Vincenzo Nibali (Bahréin-Mérida)

El italiano Vincenzo Nibali (Bahréin-Mérida) nuevamente ha dado fuertes declaraciones en contra la estrategia de Primoz Roglic y su equipo en la escalada final de la Etapa 13.

Vincenzo Nibali continuó su batalla psicológica y física con Primoz Roglic en el primer final en alto del Giro de Italia criticando nuevamente al ciclista del Jumbo-Visma por no ayudar en la persecución en el ascenso del Col del Nivolet.

Nibali se sentó a la rueda de Roglic cuando otros corredores atacaron en los kilómetros finales, mientras Ilnur Zakarin (Katusha-Alpecin) avanzaba hacia la victoria y escalaba hasta el tercer lugar de la General, ahora a solo 31 segundos de Roglic. Nibali es quinto en la clasificación general, 4:09 menos que el líder de la carrera, Jan Polanc (UAE Team Emirates) y a 1:44 de Roglic.

«Dejó que la brecha se abriera con Carapaz y Majka y quería que yo la cerrara y le dije: ‘¡Basta! ¡No más!’ Le dije que si quería ganar el Giro tenía que correr», explicó Nibali unos minutos después de alcanzar el espectacular final en el Lago Serru.

«Roglic está bien posicionado en la general, pero si continúa corriendo así no ganará este Giro. Yo tampoco lo ganaré, pero él tampoco».

Nibali claramente se ha cansado de que Roglic juegue a la Esfinge, que solo siga su rueda y se niegue a tomar el control de la carrera, a pesar de ser el líder virtual de la carrera entre los favoritos. Nibali reveló que Roglic nunca le habla, sino que lo sigue a lo largo de la carrera.

«Le dije: ‘Si quieres también puedes venir y hacer una foto a mi casa, te mostraré mi colección de trofeos cuando quieras…», dijo Nibali con una fuerte dosis de sarcasmo mezclado con ira.

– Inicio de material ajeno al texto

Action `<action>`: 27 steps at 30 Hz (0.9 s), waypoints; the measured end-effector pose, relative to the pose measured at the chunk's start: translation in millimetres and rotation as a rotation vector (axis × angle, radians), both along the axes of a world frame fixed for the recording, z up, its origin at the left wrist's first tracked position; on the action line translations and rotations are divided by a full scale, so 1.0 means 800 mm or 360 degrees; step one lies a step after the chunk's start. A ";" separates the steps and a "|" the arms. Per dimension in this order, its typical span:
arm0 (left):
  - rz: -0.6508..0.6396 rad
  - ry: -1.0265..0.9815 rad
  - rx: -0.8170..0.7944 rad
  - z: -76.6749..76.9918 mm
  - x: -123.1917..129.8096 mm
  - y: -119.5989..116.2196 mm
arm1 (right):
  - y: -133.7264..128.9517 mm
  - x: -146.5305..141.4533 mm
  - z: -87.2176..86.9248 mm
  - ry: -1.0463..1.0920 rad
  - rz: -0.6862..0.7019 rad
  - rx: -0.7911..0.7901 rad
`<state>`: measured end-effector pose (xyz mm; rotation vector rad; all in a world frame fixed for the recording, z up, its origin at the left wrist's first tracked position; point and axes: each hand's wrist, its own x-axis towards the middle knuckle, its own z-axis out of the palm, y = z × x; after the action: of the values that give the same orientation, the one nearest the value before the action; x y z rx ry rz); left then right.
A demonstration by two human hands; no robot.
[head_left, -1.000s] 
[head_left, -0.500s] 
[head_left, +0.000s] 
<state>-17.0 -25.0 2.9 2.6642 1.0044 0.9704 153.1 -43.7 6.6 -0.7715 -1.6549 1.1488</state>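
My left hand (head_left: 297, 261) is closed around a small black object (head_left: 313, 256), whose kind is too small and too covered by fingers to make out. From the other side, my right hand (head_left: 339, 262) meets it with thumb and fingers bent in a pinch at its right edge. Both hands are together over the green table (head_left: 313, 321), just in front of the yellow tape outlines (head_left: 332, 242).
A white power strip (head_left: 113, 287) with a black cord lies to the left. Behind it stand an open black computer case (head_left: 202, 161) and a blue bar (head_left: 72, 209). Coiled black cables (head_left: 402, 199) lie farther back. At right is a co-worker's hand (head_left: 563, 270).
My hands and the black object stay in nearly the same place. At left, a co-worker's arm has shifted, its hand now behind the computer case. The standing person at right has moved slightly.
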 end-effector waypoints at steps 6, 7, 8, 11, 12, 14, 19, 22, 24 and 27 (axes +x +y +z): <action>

«Esa no es la forma en que debería correr si quiere ganar el Giro. Se puso en mi rueda para que lo arrastraran todo el día. No sé si esa es la forma correcta de correr. Al final, podría ser muy eficiente. Lo entiendo, pero no estoy de acuerdo. En contraste, demostramos que estamos al frente, hicimos un gran trabajo con el equipo. Pozzovivo fue realmente magnífico y lo dio todo. Así es como prefiero correr.»

Roglic intentó distanciar a Nibali con un ataque en los últimos kilómetros, pero el italiano respondió.

«Cuando aceleré y él aceleró, éramos más o menos iguales, no había mucho entre nosotros», dijo Nibali. «Física y psicológicamente puedo decir que nuestras fortalezas son más o menos iguales. No hubo una gran diferencia entre nosotros».

Nibali insinuó que el equipo Jumbo-Visma nunca lo perdonó por haber ganado el Giro de Italia de 2016 después de que Steven Kruijswijk chocara con fuerza mientras portaba la maglia rosa.

«Tienen algunos problemas conmigo por lo que sucedió en el pasado. Me tienen un poco de miedo», dijo. «El aspecto psicológico y táctico es importante en este momento, pero la carrera también fue muy dura», señaló Nibali.

Nibali prefirió centrarse en Roglic que en perseguir a Zakarin, Mikel Landa y Richard Carapaz (Movistar Team), pero estaba dispuesto a estudiar la nueva clasificación general antes de hablar. Zakarin e incluso Bauke Mollema (Trek-Segafredo) lo rebasaron en la clasificación general después de estar en la escapada del día, pero Nibali confía en que pagarán sus esfuerzos, al igual que Miguel Ángel López (Astana) lo hizo tras su pinchazo en la escalada.

«La Clasificación General sufrió algunos cambios, pero los corredores que estaban en el frente hoy gastaron mucha energía porque fue una etapa muy difícil de principio a fin», predijo Nibali.

«La etapa no fue fácil. El final fue de más de 2,000 metros. Lo sientes en tus piernas. La brecha con respecto a Roglic se mantuvo como estaba, este fue el primer final en alto, ahora veremos qué pasa. Mañana es otro día difícil.»

Cuando uno de los periodistas se agolpó alrededor de la furgoneta Bahréin-Mérida cerca del área de llegada y sugirió que la etapa del sábado con final en Courmayeur era relativamente corta con solo 131 km, Nibali dio la misma respuesta corta que le dio a Roglic.

«Hay cinco subidas, cinco subidas muy duras», concluyó.